Her hand paused on the latch.

“You once took something of mine that was not yours. Now I want it back.”

“He is gone,” she hissed. “I cannot breathe life into the dead.”

“You are presumptuous. He was always mine. He’ll be entombed in our sepulcher, where one day I shall lie beside him, as his wife and queen. You, on the other hand, will be nothing. So don’t try me. I am the king’s mother. One word and you’ll end up worse than any of your rivals.”

She glared. “What do you want? Say it so I can go. I tire of this game.”

“Chenonceau. You will sign over the deed before you leave.”

Laughter erupted from her. “Is that all? Take it. Convert it into a haven for your widowhood. I still have Anet. It was mine by my first marriage and Henri deeded it to me again, in case a day like this came. He knew you well, madame. He knew you for the merchant’s daughter you are.”

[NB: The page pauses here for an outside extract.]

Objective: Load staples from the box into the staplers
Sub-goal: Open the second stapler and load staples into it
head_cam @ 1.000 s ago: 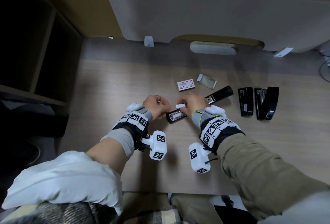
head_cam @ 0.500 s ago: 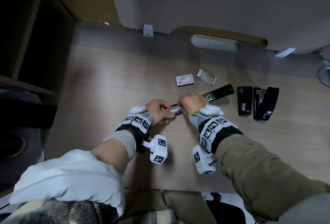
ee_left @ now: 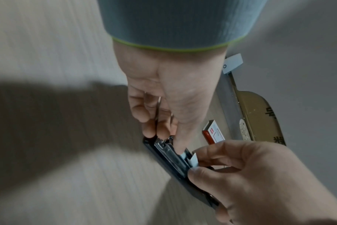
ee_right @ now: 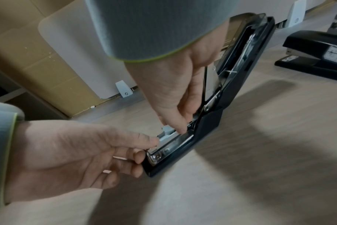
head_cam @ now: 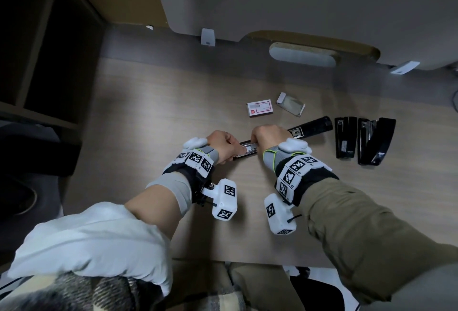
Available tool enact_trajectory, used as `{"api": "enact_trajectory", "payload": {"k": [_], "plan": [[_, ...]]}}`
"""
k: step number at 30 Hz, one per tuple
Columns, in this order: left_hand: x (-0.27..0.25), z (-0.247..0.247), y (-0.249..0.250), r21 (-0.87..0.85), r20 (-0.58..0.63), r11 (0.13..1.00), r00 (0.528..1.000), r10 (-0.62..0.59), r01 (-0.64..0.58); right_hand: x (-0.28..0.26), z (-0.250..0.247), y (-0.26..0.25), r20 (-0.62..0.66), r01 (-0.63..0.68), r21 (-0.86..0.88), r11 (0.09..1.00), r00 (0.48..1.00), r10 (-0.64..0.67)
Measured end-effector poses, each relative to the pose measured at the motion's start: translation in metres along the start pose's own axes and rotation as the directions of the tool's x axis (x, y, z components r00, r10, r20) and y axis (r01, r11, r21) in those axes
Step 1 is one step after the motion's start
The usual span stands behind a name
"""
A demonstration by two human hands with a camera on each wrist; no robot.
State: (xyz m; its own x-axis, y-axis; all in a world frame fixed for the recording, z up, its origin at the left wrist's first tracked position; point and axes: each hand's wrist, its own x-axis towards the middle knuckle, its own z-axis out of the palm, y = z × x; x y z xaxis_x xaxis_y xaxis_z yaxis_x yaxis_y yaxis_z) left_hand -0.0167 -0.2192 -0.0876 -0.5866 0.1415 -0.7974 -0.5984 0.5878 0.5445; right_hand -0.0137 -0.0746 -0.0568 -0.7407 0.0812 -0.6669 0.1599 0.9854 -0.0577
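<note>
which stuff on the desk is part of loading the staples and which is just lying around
In the job: open stapler, held by left hand and right hand; staple strip; staple box; box tray; two closed staplers.

Lying about: desk divider; divider clip.

**Desk layout**

Opened stapler (head_cam: 280,141) lies flat mid-desk (head_cam: 153,112), running diagonally. Left hand (head_cam: 223,146) sits at its near-left end, right hand (head_cam: 269,138) just right of that, over the tray. Staple box (head_cam: 260,108) behind it; box sleeve (head_cam: 290,104) right of the box. Two staplers (head_cam: 345,141) (head_cam: 375,141) side by side at far right.
</note>
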Motion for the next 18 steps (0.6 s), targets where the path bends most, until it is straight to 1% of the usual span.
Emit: {"api": "enact_trajectory", "payload": {"k": [2,6,11,14,16,18], "plan": [[0.002,0.002,0.001,0.023,0.006,1.000,1.000,-0.011,0.011,0.001,-0.002,0.000,0.021,-0.004,0.013,1.000,1.000,0.004],[0.001,0.003,0.003,0.037,0.015,0.999,1.000,-0.017,0.016,0.000,0.000,0.000,0.023,0.024,-0.021,0.999,0.999,-0.024],[0.000,0.003,0.006,0.059,0.024,0.998,1.000,-0.017,0.016,-0.003,0.003,0.002,-0.003,0.069,-0.120,0.990,0.998,-0.070],[0.000,-0.003,0.001,0.026,-0.019,1.000,1.000,0.012,-0.011,-0.005,0.002,0.003,-0.034,0.105,-0.154,0.983,0.993,-0.112],[0.002,-0.006,-0.005,-0.007,-0.054,0.999,0.998,0.043,-0.043,-0.003,0.002,-0.001,-0.037,0.096,-0.152,0.984,0.994,-0.103],[0.006,-0.008,-0.010,-0.012,-0.103,0.997,0.992,0.078,-0.080,-0.002,0.001,-0.006,-0.057,0.104,-0.189,0.977,0.992,-0.116]]}}
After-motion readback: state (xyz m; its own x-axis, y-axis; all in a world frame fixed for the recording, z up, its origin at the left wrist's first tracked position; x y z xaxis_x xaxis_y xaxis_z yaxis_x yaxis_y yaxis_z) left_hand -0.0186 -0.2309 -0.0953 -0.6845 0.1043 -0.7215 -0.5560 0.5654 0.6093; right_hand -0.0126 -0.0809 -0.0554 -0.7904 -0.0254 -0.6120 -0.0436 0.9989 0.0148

She lifted the latch, thinking as always that she’d had the last word.

I had an inspiration. Wrenching open my dressing-table drawer, I pulled out a coin pouch and flung it at her feet. “Here is my payment. You’ll see you’ve made a profit, which is the only thing you ever cared about.”

She met my stare before she retrieved the pouch. Then she left without a backward glance.